What needs to be done →
Write the listing out again, exactly as it reads below.

Collected material →
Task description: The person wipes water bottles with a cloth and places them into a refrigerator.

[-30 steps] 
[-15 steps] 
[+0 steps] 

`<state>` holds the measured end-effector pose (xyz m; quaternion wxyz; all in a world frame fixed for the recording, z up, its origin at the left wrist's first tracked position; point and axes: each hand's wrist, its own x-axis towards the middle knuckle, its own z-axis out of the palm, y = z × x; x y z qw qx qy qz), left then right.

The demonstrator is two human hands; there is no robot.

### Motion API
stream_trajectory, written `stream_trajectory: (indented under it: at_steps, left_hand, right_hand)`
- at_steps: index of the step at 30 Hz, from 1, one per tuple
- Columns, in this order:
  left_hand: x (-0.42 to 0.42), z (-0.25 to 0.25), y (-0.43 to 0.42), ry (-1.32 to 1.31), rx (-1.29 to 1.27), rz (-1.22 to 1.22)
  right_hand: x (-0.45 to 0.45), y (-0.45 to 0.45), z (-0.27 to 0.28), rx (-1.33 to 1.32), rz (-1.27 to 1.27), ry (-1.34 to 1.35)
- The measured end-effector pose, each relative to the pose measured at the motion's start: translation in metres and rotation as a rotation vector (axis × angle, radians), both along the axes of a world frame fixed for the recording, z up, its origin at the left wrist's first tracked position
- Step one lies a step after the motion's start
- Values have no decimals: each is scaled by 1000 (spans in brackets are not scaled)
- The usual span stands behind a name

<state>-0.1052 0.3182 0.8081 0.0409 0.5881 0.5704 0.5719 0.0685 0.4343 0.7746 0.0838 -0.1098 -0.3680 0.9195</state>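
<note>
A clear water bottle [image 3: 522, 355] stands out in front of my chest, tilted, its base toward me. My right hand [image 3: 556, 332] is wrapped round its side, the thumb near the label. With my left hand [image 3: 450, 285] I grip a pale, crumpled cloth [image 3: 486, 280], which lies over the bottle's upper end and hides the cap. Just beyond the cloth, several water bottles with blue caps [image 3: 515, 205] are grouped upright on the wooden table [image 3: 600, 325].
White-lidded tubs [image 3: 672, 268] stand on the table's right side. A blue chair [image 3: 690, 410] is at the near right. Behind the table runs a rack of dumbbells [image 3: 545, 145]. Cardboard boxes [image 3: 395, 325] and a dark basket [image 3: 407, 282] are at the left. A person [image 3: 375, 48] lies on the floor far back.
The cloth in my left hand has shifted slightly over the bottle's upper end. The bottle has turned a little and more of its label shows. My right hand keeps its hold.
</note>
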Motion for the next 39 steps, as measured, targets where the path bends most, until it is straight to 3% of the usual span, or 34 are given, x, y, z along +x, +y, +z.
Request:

Result →
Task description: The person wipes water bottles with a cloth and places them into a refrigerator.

[-30 steps] 
[-15 steps] 
[+0 steps] 

`<state>` holds the measured end-effector pose (xyz m; quaternion wxyz; all in a world frame fixed for the recording, z up, its origin at the left wrist's first tracked position; point and axes: each hand's wrist, its own x-axis towards the middle knuckle, its own z-axis out of the palm, y = z × x; x y z qw qx qy qz), left then right.

The demonstrator is two human hands; there is no robot.

### Motion API
stream_trajectory, written `stream_trajectory: (indented under it: at_steps, left_hand, right_hand)`
- at_steps: index of the step at 30 Hz, from 1, one per tuple
- Columns, in this order:
  left_hand: x (-0.42 to 0.42), z (-0.25 to 0.25), y (-0.43 to 0.42), ry (-1.32 to 1.31), rx (-1.29 to 1.27), rz (-1.22 to 1.22)
  right_hand: x (-0.45 to 0.45), y (-0.45 to 0.45), z (-0.27 to 0.28), rx (-1.33 to 1.32), rz (-1.27 to 1.27), ry (-1.34 to 1.35)
- The measured end-effector pose, each relative to the pose measured at the motion's start: translation in metres and rotation as a rotation vector (axis × angle, radians), both along the axes of a world frame fixed for the recording, z up, its origin at the left wrist's first tracked position
- Step one lies a step after the motion's start
- Values have no decimals: each is scaled by 1000 (spans in brackets are not scaled)
- The usual span stands behind a name

<state>-0.1052 0.3182 0.8081 0.0409 0.5881 0.5704 0.5719 0.0685 0.4343 0.7746 0.0838 -0.1098 -0.3680 0.9195</state>
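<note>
A clear water bottle [image 3: 522, 355] stands out in front of my chest, tilted, its base toward me. My right hand [image 3: 556, 332] is wrapped round its side, the thumb near the label. With my left hand [image 3: 450, 285] I grip a pale, crumpled cloth [image 3: 486, 280], which lies over the bottle's upper end and hides the cap. Just beyond the cloth, several water bottles with blue caps [image 3: 515, 205] are grouped upright on the wooden table [image 3: 600, 325].
White-lidded tubs [image 3: 672, 268] stand on the table's right side. A blue chair [image 3: 690, 410] is at the near right. Behind the table runs a rack of dumbbells [image 3: 545, 145]. Cardboard boxes [image 3: 395, 325] and a dark basket [image 3: 407, 282] are at the left. A person [image 3: 375, 48] lies on the floor far back.
The cloth in my left hand has shifted slightly over the bottle's upper end. The bottle has turned a little and more of its label shows. My right hand keeps its hold.
</note>
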Motion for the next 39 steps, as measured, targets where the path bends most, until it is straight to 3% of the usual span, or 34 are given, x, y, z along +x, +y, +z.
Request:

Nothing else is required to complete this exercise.